PROBLEM DESCRIPTION:
Type out the lines below exactly, from the first through the line holding "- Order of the", and include no pictures.

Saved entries
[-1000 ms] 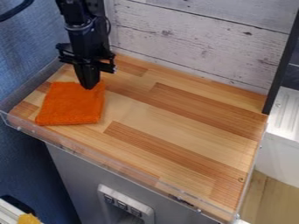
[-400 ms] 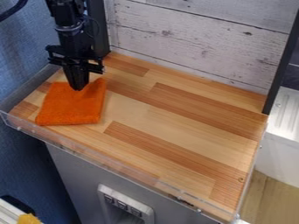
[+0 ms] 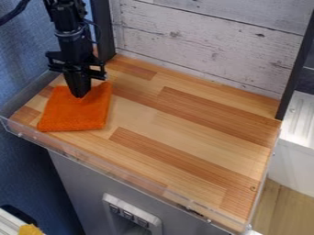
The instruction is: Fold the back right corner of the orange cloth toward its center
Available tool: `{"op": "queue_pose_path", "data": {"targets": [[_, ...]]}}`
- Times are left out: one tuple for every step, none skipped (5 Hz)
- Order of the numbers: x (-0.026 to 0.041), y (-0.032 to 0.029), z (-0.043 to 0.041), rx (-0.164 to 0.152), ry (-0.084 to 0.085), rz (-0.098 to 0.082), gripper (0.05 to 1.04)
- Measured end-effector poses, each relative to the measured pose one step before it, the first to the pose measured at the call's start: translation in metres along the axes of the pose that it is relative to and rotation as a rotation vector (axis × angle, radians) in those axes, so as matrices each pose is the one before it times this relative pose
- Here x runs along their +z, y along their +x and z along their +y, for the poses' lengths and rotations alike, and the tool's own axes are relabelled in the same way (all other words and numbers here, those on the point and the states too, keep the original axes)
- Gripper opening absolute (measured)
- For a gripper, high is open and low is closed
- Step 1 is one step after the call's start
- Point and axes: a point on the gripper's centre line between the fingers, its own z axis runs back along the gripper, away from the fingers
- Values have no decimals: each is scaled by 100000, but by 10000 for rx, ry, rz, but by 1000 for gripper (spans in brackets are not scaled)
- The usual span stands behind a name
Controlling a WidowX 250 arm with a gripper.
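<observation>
My pincer (image 3: pixel 80 95) is pressed together at the far part of the orange cloth (image 3: pixel 73 114), near one end of the counter (image 3: pixel 184 124); light, low contact should avoid bunching it.

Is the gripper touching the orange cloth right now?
Touching. The camera view shows the lower end of the gripper against the orange cloth near its far edge, with the fabric rucked up beside it.
</observation>
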Motion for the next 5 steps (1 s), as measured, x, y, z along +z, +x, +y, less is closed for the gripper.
{"op": "queue_pose_path", "data": {"targets": [[-691,-454,31,32,-76,-23,59],[-1139,-189,60,96,-117,-6,59],[-301,14,-86,-27,-69,-170,82],[-90,-62,-192,-33,-77,5,235],[516,124,-882,-218,-155,358,486]]}}
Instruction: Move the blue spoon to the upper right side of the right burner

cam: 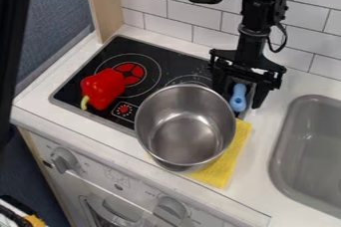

EXERCISE RESPONSE:
[-1000 ms] 
[-400 ms] 
[+0 ms] 
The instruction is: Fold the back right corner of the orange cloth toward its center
Available tool: `{"op": "queue_pose_path", "data": {"targets": [[_, ...]]}}`
- Times are left out: one tuple for every step, none skipped (5 Hz)
- Order of the numbers: x (-0.026 to 0.041), y (-0.032 to 0.029), z (-0.043 to 0.041), rx (-0.164 to 0.152), ry (-0.084 to 0.085), rz (-0.098 to 0.082), gripper (0.05 to 1.04)

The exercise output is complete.